Elevation data to generate the watershed map was retrieved from Iowa Department of Natural Resources. Precipitation data was retrieved from The National Weather Service Advanced Hydrologic Prediction Service. NDVI was calculated on Arcgis Pro using the Landsat 8 images downloaded from USGS. Land cover data was retrieved from National Agricultural Statistics Service of United States Department of Agriculture.

The data used in heatmaps is biogeochemical composition data generated in our lab, as a part of multi-institutional NSF-funded projects, IML-CZO (Intensively Managed Landscape-Critical Zone Observatory); and CINet (Critical Interface Network). Particulates in a river in Clear Creek watershed during multiple storm events were collected and analyzed for their compound-level biogeochemical compositions. I analyzed the collected particulate samples. Biomarker compounds in each sample were identified and quantified to generate concentration data. The concentration data was scaled and used to construct heatmaps using R to visualize. The original concentration data is available in Hydroshare at http://www.hydroshare.org/resource/2fbdb2aefd264e539b3234acb6898706.

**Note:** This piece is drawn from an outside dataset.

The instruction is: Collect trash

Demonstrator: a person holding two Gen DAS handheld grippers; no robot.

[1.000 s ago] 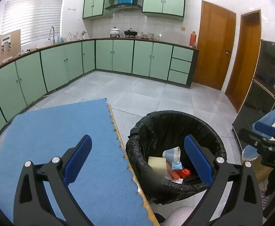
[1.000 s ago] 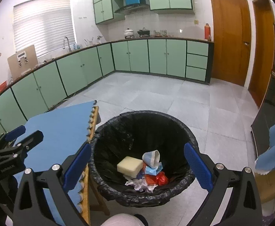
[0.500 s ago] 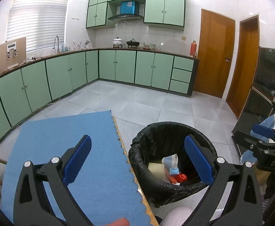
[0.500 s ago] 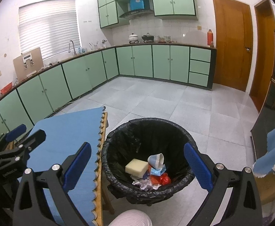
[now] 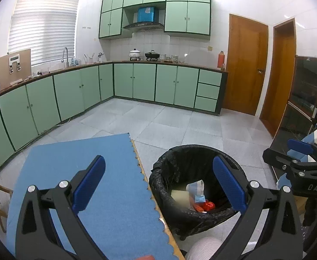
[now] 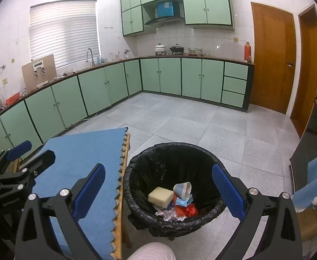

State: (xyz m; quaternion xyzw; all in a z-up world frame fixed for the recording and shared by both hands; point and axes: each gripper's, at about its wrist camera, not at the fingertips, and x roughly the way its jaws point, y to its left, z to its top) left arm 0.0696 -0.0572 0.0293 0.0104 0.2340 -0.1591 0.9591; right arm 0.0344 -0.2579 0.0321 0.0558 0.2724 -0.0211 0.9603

Scientific Potential of Presentation:

During storm events, rivers get muddy. However, 'Where do the particulates come from?' still remains as a big question. Rivers are an essential component of the global carbon cycle connecting land and aquatic environments. They play an important role in integrating and transporting carbon, while this role is most active during storm events. Thus, understanding their role during storm events is critical to understand the regional and global biogeochemical carbon cycling and integrate rivers in the global C model more appropriately. In addition, this knowledge will be useful for watershed management and planning and preserving ecosystem health in the watershed under our changing climate scenario that we estimate to have more frequent and intense rainfalls in the future.

To analyze storms, scientists collect riverine particulates at different times during storm events and analyze their biogeochemical compositions to track sources of the particulates and transport mechanisms. Sampling and chemical analysis strategies have been developed with time to better capture the rapid and complex phenomenon. First, to capture the rapid composition changes of riverine particulates, more high-temporal-resolution sampling has been employed. Second, to obtain more specific information about mobilized and transported sources, more source-specific indicators (biomarkers: source-specific compounds) have been used. As a consequence, they are left with a big data set with a large number of high-temporal-resolution samples and a large number of source-specific compounds that can make its interpretation more time-consuming and challenging.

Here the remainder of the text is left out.